With the strategic software business providing little cash flow, it can be difficult to find the funds to pay for all these dividends.
Thompson said the company would likely need to continue issuing MSTR shares to pay interest. “Stock prices hurt. In the most extreme scenario, stocks could be traded at a discount (from their Bitcoin holdings) because he has to pay interest and issue shares to cover his cash flow.”
“A truly dramatic scenario is that discounts are very wide, such as 20% or 30% like Grayscale’s GBTC (before conversion to ETFs). “Now, he’s adding shareholder value by selling stocks at a high price and buying Bitcoin, but in the future the opposite may be true. The best way to add shareholder value is to sell Bitcoin and buy stocks. But that’s quite far.”
Saylor lost its authority to manage the company’s voting rights in 2024 due to the ongoing issuance of MSTR shares. This means that the above scenarios can occur in theory, especially when activist investors decide to engage.

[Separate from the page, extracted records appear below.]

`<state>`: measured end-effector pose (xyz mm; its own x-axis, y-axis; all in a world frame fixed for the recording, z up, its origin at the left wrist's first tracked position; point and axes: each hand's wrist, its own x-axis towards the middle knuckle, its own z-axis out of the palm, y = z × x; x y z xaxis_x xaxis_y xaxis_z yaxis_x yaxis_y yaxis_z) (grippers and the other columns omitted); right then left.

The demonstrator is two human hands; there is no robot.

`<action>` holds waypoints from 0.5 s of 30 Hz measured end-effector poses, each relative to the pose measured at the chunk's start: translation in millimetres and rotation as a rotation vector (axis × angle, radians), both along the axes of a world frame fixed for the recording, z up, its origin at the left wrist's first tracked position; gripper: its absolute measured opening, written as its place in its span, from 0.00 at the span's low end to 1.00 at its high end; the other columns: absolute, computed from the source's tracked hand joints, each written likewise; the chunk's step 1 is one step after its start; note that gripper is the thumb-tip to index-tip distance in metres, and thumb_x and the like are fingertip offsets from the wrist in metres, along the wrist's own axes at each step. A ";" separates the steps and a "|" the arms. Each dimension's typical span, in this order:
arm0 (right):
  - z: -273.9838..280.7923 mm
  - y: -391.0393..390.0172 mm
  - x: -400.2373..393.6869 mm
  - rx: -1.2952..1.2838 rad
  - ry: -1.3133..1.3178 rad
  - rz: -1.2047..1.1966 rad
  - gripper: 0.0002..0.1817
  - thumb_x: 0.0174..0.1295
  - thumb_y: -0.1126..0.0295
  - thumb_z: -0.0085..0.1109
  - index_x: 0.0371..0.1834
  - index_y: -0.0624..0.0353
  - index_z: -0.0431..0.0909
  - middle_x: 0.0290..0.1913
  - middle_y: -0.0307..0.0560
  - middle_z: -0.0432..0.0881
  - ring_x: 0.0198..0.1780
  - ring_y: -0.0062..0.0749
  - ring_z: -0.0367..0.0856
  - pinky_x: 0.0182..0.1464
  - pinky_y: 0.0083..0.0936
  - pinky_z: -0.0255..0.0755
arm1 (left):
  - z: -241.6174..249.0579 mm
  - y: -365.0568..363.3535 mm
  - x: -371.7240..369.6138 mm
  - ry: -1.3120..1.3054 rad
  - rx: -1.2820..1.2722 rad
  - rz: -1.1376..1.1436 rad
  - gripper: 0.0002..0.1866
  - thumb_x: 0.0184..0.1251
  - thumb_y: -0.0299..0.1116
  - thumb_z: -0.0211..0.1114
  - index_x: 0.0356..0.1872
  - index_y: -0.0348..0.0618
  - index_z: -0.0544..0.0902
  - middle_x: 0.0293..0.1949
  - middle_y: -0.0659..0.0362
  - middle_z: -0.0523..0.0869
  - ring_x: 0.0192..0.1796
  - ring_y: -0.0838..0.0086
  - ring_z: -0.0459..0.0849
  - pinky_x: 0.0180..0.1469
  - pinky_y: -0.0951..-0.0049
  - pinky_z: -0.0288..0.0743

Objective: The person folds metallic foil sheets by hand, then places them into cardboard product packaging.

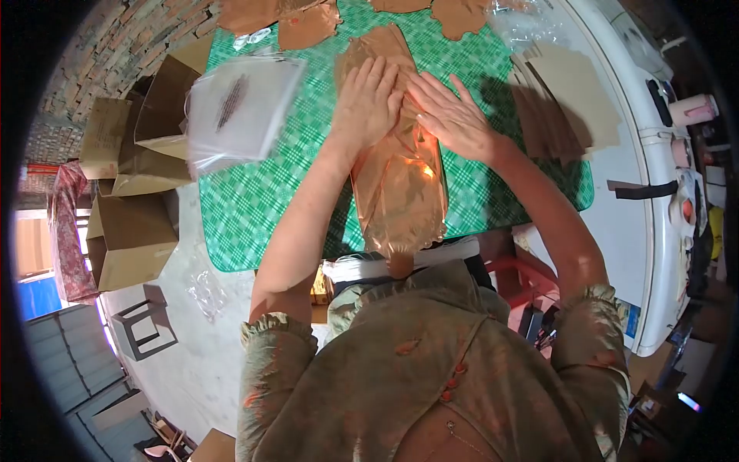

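Observation:
A flat, shiny copper-coloured foil balloon (402, 192) lies lengthwise on the green checked tabletop (308, 173), its crinkled near end at the table's front edge. My left hand (368, 104) rests palm down on the upper part of the foil, fingers stretched out. Beside it, my right hand (453, 117) also lies flat, with its fingertips on the foil's right side and the thumb apart. Neither hand grips anything. The foil directly under both palms is hidden.
Left on the table lies a stack of clear plastic bags (265, 100); at right, flat brown cardboard sheets (577, 100). More copper foil pieces (308, 27) lie along the far edge. Open cardboard boxes (138, 239) stand to the left, near a grey frame (137, 331) on the floor.

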<state>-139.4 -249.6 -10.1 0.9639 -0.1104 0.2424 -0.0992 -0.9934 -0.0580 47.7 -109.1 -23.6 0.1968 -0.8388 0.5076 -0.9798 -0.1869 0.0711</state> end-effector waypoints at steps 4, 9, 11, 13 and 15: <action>-1.8 -3.4 -20.6 -0.034 -0.023 0.017 0.33 0.86 0.57 0.39 0.90 0.56 0.53 0.91 0.44 0.54 0.91 0.37 0.48 0.90 0.50 0.33 | -2.4 -0.6 2.0 0.010 0.009 0.002 0.29 0.87 0.47 0.50 0.80 0.43 0.73 0.80 0.46 0.72 0.83 0.56 0.68 0.86 0.53 0.56; 0.6 -3.5 -27.5 -0.045 -0.114 0.091 0.33 0.80 0.58 0.54 0.84 0.60 0.66 0.86 0.50 0.66 0.87 0.42 0.60 0.87 0.58 0.42 | -2.2 -1.3 2.0 0.043 0.032 0.017 0.29 0.87 0.47 0.49 0.81 0.46 0.72 0.82 0.47 0.70 0.84 0.56 0.67 0.87 0.53 0.55; 1.9 -1.1 -28.7 -0.043 -0.109 0.097 0.33 0.80 0.58 0.54 0.84 0.60 0.66 0.85 0.50 0.67 0.86 0.43 0.61 0.86 0.59 0.42 | -1.3 -0.2 1.8 0.059 0.039 0.018 0.29 0.88 0.47 0.49 0.81 0.47 0.71 0.82 0.48 0.70 0.84 0.56 0.66 0.87 0.53 0.54; 5.5 3.7 -30.2 -0.033 -0.104 0.094 0.32 0.80 0.58 0.54 0.83 0.61 0.67 0.85 0.51 0.67 0.86 0.43 0.63 0.86 0.60 0.43 | 0.6 0.8 0.9 0.077 0.048 0.018 0.29 0.88 0.46 0.49 0.81 0.47 0.71 0.82 0.48 0.70 0.84 0.56 0.66 0.87 0.52 0.54; 7.6 6.9 -32.8 -0.081 -0.095 0.108 0.32 0.80 0.58 0.54 0.83 0.61 0.68 0.85 0.51 0.68 0.86 0.43 0.63 0.86 0.60 0.43 | 1.2 0.9 1.0 0.097 0.040 0.020 0.28 0.87 0.45 0.49 0.81 0.46 0.71 0.82 0.48 0.70 0.85 0.56 0.65 0.87 0.52 0.54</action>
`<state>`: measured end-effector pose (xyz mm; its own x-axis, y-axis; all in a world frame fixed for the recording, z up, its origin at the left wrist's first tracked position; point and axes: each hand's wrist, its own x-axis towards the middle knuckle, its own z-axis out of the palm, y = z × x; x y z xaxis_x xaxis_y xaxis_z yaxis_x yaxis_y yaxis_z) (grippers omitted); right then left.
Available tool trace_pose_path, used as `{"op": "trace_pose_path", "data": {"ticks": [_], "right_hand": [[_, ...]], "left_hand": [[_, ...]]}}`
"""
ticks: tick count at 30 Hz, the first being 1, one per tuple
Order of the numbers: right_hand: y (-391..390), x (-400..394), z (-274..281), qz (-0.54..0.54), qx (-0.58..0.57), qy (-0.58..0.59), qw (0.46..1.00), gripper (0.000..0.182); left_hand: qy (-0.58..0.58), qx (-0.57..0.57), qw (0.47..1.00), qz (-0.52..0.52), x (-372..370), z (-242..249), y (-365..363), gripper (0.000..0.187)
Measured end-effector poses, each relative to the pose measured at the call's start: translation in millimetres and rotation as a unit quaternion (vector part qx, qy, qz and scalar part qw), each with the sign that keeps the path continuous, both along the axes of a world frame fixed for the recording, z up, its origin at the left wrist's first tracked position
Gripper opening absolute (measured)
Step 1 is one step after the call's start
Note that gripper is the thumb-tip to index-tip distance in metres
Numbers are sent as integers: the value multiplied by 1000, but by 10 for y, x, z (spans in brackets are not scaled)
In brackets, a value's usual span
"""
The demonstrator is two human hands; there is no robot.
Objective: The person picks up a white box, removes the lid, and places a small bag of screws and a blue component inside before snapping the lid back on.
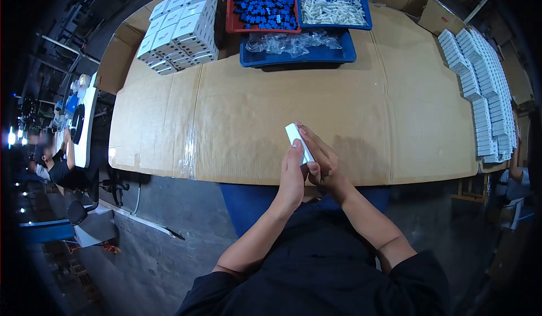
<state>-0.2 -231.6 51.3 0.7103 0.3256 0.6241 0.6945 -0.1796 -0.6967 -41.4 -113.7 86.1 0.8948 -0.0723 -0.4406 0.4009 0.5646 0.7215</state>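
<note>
A small, narrow white box (293,132) is held between my two hands just above the near part of the cardboard-covered table. My left hand (292,172) is closed on its left side, with the thumb pressed on the upper face. Along the right side lie the fingers of my right hand (323,157), stretched forward, with its thumb near the box's lower end. The box tilts, its far end leaning slightly left. Its underside and part of the left fingers are hidden.
Stacked white cartons (180,28) stand back left. A red bin (228,11) holds blue parts; a blue bin (368,19) holds small white pieces. Clear plastic bags lie in a front blue tray (299,60). Rows of white boxes (483,96) line the right edge. Another person (63,169) sits far left.
</note>
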Motion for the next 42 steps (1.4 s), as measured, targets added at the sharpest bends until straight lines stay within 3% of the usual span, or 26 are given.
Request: {"op": "trace_pose_path", "data": {"ticks": [9,13,14,19,23,27,37,42], "right_hand": [[0,-47,49,54,41,69,995,67],[-58,-42,157,37,93,129,987,62],[-71,-68,201,18,92,142,985,60],[-121,-217,314,10,66,208,976,51],[-90,-319,179,-13,61,212,975,51],[-107,-368,180,-21,-32,173,984,49],[-39,-338,100,-37,-67,59,995,47],[-54,-369,121,-39,-78,79,993,47]], "left_hand": [[-30,-1,1000,1,-77,-213,51,65],[-147,86,985,-1,11,-86,88,66],[-166,86,982,-39,32,-19,145,75],[-206,92,974,-18,67,-3,155,71],[-201,173,964,-15,55,-79,105,63],[-246,263,933,0,75,-213,92,62],[-272,220,937,4,21,-254,167,57],[-270,220,937,16,6,-220,138,57]]}}
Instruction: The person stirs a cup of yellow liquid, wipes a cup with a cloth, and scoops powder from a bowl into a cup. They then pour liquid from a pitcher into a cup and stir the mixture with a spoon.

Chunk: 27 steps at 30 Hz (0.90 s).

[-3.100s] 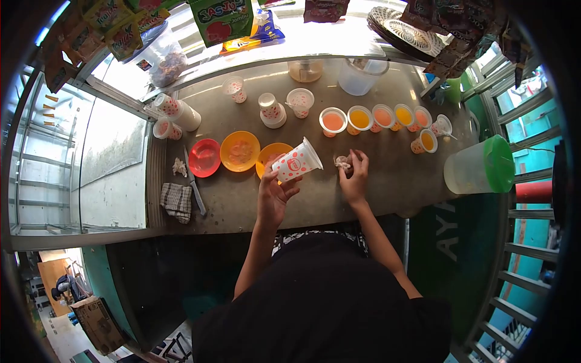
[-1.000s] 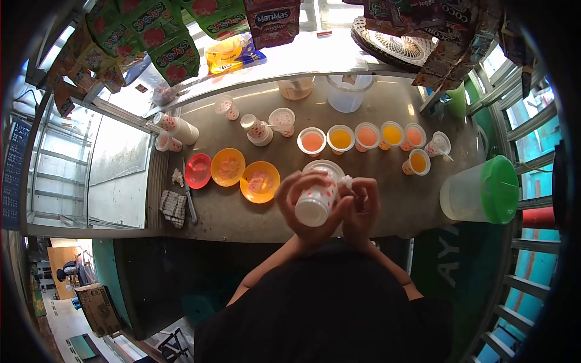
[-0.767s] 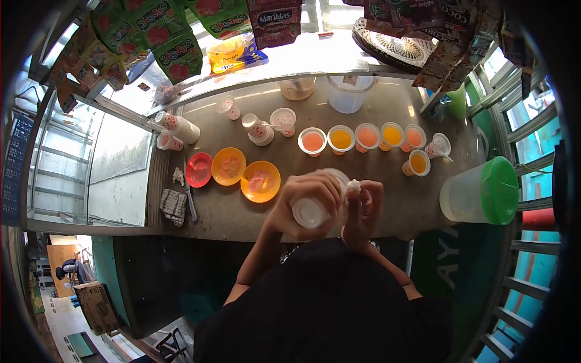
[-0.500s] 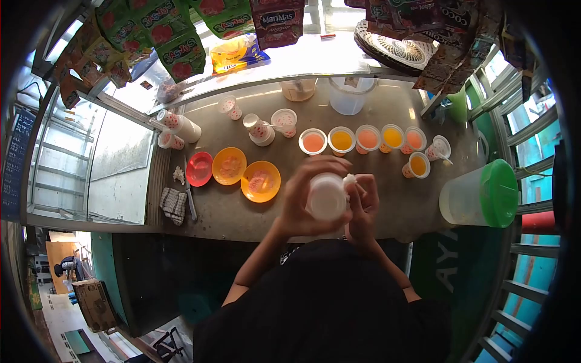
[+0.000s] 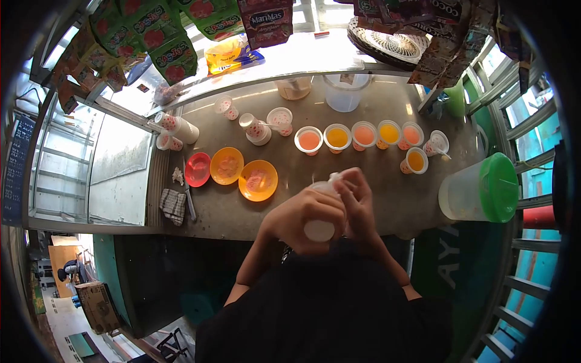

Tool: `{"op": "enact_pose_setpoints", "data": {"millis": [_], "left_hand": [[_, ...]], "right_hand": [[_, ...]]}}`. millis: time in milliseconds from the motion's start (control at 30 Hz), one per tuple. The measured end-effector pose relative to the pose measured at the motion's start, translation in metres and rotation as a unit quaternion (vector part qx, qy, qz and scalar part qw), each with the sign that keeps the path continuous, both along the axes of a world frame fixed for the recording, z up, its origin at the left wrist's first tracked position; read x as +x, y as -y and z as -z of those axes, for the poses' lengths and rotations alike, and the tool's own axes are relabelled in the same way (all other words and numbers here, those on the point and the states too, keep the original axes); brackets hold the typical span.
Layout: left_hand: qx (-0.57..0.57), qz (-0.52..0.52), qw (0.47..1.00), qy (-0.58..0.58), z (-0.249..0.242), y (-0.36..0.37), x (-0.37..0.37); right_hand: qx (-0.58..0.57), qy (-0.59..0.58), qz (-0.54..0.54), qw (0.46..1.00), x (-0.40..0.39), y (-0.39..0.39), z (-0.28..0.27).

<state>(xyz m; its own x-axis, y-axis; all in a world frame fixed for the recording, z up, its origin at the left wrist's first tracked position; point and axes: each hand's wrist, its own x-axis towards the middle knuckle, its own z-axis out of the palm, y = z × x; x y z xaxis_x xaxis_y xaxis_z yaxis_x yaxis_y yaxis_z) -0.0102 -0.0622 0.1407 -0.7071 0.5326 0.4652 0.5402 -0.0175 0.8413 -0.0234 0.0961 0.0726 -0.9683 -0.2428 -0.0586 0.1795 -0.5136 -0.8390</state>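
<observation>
My left hand [image 5: 305, 216] is wrapped around a whitish round plastic container [image 5: 319, 230], whose pale round end shows below the fingers. Close against its upper side, my right hand [image 5: 358, 202] has thumb and fingers pinched on a small white crumpled piece [image 5: 334, 176]; I cannot tell what it is. Beyond the hands stands a row of patterned cups with drinks, among them a pink drink [image 5: 309, 141] and an orange drink [image 5: 337, 138]. Another orange drink [image 5: 415, 161] sits nearer on the right. Left of my hands lies an orange plate [image 5: 258, 181] with pinkish contents.
A second orange plate [image 5: 227, 166], a red plate [image 5: 197, 170], a knife [image 5: 190, 204] and a checkered cloth [image 5: 173, 206] lie at left. Stacked cups [image 5: 255, 129] and a clear tub [image 5: 345, 95] stand behind. A green-lidded container [image 5: 472, 190] is at right; sachets [image 5: 267, 23] hang overhead.
My left hand has turned and lowered the container toward me, so its round end now points down my way. My right hand stays beside it, still pinching the white piece.
</observation>
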Motion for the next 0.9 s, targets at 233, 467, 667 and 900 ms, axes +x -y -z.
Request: {"op": "enact_pose_setpoints", "data": {"millis": [233, 467, 667, 900], "left_hand": [[0.142, -0.138, 0.976, 0.090, 0.043, -0.006, -0.003], [0.407, -0.379, 0.742, 0.375, 0.084, -0.016, 0.005], [0.579, -0.177, 0.567, 0.559, 0.116, 0.011, 0.002], [0.634, -0.127, 0.561, 0.518, 0.119, 0.007, -0.002]], "right_hand": [[-0.066, 0.160, -0.097, 0.980, -0.011, 0.000, 0.003], [0.110, -0.104, 0.016, 0.988, -0.008, 0.000, -0.007], [0.073, -0.110, 0.144, 0.981, -0.012, 0.007, 0.007], [0.344, -0.470, 0.035, 0.812, 0.005, 0.013, 0.023]]}}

Another potential risk for MSTR holders is that the double-length strategic exchange trade funds (ETFs) issued by T-Rex and Defiance, MSTX and MSTU saw strangely sustained demand despite stock drawdowns. Every time an investor wants to gain or increase his exposure to these ETFs, the issuer must purchase twice the MSTR shares. The popularity of these ETFs has helped to create constant purchasing pressure for MSTR. So far, MSTR exposures have accumulated over $3 billion.


The problem is that the music might stop one day. And if these ETFs start selling MSTR stocks, the stock price response could be violent.
“I don’t know where the infinite capital came from to buy dip. These ETFs have disappeared. They are huge,” Thompson said. “So this is not a structural movement with the demand curve you should expect. It’s not something you really should burn into a 10-year forecast of Bitcoin’s price, but as long as it exists, it’s important for Bitcoin.